April 2012 comes to a close and this year’s AtoZ Challenge with it. 26 posts about Swan Rise Apartments and its residents. 24 stories; two poems (one free form; one sonnet).

If you were wondering, I wrote 18,032 words during the month; if you add in The Whistler is Dead, it is 18,493 words in length. Not too shabby.

Please note that these stories will be left up only through May 2012.

I will then take them offline as of June 1st, as I plan to put this whole thing through an editors pen and a second “draft.”Quite a lot of the early ones need some fleshing out, especially the two poem posts, so I hope  to bring it over 25,000 words; more, if I get really ambitious.

From there, it will be query letter time.  If an agent or publisher only sees this as tainted goods (already published) then I WILL go the self publishing route, but there will be a lot that was never intended for the AtoZ that I had in mind and little to no time to write. The reaction on the comments and in emails has been so positive that I’d be silly to let this just lie here solely on a blog.

Thank you to all of my readers. You’ve been my “beta” testers, my writing cohort, as I’ve explored this story as you have: day by day. I made many discoveries along the way, and very few of the original titles I “planned” out remained. I never knew there was a murder in the building until I wrote it into one of the stories, a throw-away line that had a life unto itself. Mrs. Beatty was only a small dot to me when I wrote the first story: she became a loved character to many of you (and me as well). So many others in the building took on more weight (Amy came out of nowhere, and I’m glad she did), and a few will get some expansions when I work on this over the summer months.
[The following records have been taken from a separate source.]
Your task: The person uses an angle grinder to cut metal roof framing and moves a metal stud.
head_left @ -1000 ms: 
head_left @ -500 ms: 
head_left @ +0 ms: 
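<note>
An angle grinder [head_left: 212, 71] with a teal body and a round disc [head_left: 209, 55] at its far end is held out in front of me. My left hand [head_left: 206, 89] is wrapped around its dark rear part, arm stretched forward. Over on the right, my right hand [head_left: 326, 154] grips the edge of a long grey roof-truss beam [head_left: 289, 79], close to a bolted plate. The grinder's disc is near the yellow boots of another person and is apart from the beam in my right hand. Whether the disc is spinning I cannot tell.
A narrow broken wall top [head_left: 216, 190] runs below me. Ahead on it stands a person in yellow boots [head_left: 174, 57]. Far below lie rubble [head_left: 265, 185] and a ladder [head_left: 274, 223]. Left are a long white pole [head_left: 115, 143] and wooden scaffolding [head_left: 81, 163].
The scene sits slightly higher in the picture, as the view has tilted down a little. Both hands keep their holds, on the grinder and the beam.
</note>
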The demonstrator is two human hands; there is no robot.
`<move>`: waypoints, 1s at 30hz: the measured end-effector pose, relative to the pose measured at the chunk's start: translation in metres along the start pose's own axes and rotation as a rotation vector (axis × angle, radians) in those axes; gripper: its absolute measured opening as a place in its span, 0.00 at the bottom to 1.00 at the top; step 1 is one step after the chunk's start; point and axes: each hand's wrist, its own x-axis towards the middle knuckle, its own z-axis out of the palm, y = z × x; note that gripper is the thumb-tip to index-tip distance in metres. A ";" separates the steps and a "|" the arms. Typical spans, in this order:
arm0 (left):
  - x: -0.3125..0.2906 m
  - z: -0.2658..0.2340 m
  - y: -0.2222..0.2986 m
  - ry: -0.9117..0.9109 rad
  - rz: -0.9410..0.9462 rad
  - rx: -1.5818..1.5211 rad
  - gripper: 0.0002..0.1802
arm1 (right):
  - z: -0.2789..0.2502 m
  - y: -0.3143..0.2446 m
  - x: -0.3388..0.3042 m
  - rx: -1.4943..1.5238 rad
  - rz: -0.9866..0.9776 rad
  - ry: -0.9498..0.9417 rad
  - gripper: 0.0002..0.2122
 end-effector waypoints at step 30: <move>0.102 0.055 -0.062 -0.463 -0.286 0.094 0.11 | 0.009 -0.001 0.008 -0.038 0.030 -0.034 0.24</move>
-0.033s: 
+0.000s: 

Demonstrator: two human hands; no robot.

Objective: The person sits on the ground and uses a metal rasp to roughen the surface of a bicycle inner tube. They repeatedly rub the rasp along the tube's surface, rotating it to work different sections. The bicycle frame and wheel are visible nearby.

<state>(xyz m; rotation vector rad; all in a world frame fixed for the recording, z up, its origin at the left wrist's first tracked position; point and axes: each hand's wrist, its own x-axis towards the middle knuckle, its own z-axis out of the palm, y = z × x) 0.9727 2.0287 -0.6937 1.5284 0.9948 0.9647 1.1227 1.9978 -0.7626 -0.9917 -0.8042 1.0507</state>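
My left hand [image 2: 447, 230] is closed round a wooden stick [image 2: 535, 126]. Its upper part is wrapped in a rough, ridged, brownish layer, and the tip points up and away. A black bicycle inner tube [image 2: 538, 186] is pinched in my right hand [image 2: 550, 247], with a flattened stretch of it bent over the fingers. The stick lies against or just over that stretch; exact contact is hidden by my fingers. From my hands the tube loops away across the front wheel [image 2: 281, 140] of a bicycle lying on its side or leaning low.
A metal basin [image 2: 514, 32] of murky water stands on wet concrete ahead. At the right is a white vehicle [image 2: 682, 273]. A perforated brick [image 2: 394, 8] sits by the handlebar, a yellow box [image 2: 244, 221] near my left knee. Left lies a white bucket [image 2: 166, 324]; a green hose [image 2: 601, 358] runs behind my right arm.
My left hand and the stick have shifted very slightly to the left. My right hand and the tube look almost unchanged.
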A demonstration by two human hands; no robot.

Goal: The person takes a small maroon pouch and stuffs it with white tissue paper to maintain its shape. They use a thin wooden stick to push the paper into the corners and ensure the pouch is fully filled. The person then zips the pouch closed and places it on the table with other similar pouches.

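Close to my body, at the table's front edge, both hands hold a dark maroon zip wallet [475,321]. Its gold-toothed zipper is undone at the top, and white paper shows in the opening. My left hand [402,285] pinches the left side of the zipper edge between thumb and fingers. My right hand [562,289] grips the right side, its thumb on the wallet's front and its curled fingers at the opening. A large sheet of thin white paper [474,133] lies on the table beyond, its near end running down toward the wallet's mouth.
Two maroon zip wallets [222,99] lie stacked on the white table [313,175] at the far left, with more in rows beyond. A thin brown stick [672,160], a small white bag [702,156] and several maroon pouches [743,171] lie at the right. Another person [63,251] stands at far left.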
A big Thank You goes to Lisa Vooght for being my sounding board, playing editor and  finding some of my outright mistakes, and for all of her support. She is an amazing writer in her own right and you should check out her creative fiction blog, Flash Fiction.

I also want to thank Arlee Bird (founder of the blog fest: click on the logo heading this blog post to go to their site) and his co-hosts for running this and giving over 1500 bloggers a chance to spread their wings (and go a little crazy in the process).

I hope you’ve enjoyed this series of interwoven tales. This was both tiring and exciting for me as a writer.

Comments are always welcome, no matter when you read the stories.

Did you have a favorite of the 26? I’d like to know which one(s) were for you and why.

That’s always a big help and a blessing for a writer: feedback.

Thanks all!!!

Stuart

One Man’s Ceiling… (#AtoZChallenge)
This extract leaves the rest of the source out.